Où s’en va la culture?
La culture québécoise est en phase de transition. La population semble délaisser plusieurs branches de la culture populaire. Les arts, la politique et la vie communautaire ne suscitent plus le même intérêt. Par contre, la population est toujours prête à défendre la culture sociale et les valeurs profondes. Un peu contradictoire comme manière de penser.
Avec le slogan « Essayer quelque chose qui manque à votre culture », les Journées de la culture tenteront de nous faire découvrir quelque chose de nouveau. Il est nécessaire de découvrir notre culture, mais il est essentiel aussi de découvrir la culture des autres. Je ne peux m’empêcher de faire un parallèle avec la Commission Bouchard-Taylor sur les accommodements raisonnables.
Est-ce que les Québécois ont réellement des craintes envers les différences culturelles? Alors que ceux-ci ne démontrent pas autant d’intérêt envers sa propre culture.
La culture à proximité
La culture est le développement de la société, mais ce changement passe obligatoirement par la croissance de sa culture personnelle. Découvrir et explorer son milieu en participant aux activités culturelles qui permettent le maintien de la vie culturelle locale, mais aussi de sa propre culture.
Plusieurs changements doivent avoir lui dans le milieu afin de favoriser et d'encourager la participation des gens. Les bibliothèques publiques ont instauré la gratuité. La Bibliothèque Georges-Henri Lévesque de Roberval, quant à elle, fermera ses portes quelques mois afin d'offrir un milieu où la culture sera à l'honneur.

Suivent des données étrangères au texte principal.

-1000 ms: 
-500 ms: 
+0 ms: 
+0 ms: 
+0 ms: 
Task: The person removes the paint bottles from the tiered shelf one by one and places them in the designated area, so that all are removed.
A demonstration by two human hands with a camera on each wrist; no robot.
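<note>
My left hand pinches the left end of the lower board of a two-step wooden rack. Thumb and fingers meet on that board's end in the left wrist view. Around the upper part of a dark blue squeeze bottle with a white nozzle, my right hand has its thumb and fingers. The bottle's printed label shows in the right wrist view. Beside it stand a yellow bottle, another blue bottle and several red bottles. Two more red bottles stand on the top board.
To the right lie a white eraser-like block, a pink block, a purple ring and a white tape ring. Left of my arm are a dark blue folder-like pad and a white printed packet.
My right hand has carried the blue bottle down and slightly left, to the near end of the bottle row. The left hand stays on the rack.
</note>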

Avons-nous réfléchi sur le fait que la culture québécoise est peut-être en péril en raison d’un manque d’attirance envers celle-ci? Un vent de nouveauté est nécessaire. Si notre culture ne nous intéresse plus, il faut donc découvrir les rites des autres communautés, et ainsi redécouvrir le Québec moderne. Dans la MRC du Domaine-du-Roy lors de la fin de semaine du 28 au 30 septembre, le Musée amérindien de Mashteuiatsh ouvre gratuitement ses portes et inaugure le site d'interprétation Nutshimatsh sur la flore indigène et la démonstration du savoir-faire des Pekuakamilnuatsh. Une visite familiale afin de débuter à proximité votre découverte du nouveau Québec.
Culture et religion un mixte dangereux
La critique sociale a été très sévère durant la dernière année. J’ai l’impression que les éléments ont été mélangés. La dernière gaffe du fédéral a été de mélanger la religion et la politique. L’autorisation du port de la burka a été perçue comme un affront à la culture québécoise. Pour une femme la décision peut-être choquante, car nous avons obtenu le droit de vote dans les années 1920. Bref, les femmes ont dû mener une lutte ardue afin d’être reconnues en tant que personnes pour ensuite être citoyennes. En moins d'une journée, le gouvernement a reconnu les pratiques religieuses des groupes ethniques.
Ce qui choque la population en fin de compte est le « manque de respect » envers les grandes lignes de l’histoire québécoise. Il ne faut simplement pas mélanger les choses. La religion a toujours été privée et personnelle. Aujourd’hui, elle est étalée au grand jour. Donc, il est normal que le quotidien des gens d’ici soit busqué par ces changements. La Commission Bouchard-Taylor qui s’est arrêtée dans la région la semaine dernière a permis de voir que les gens d’ici sont ouverts d’esprit, plus de 50 personnes ont déposé des mémoires. Portes ouvertes sur le Lac, organisme de Saint-Félicien qui aide les immigrants à s’intégrer dans la région, a déposé un mémoire afin de présenter leur point de vue.
Je pourrais m'éterniser sur le sujet. Je pense qu'il faut simplement s'adapter. Les temps ont changé et le Québec a pris un nouveau virage. Notre culture est loin d'être en danger. Elle est simplement en train d'évoluer au même rythme que le Québec change. L'homme a toujours craint le changement. Il faut mettre nos inquiétudes de côté et participer activement au développement culturel du Québec et de nos localités, peu importe nos idéaux.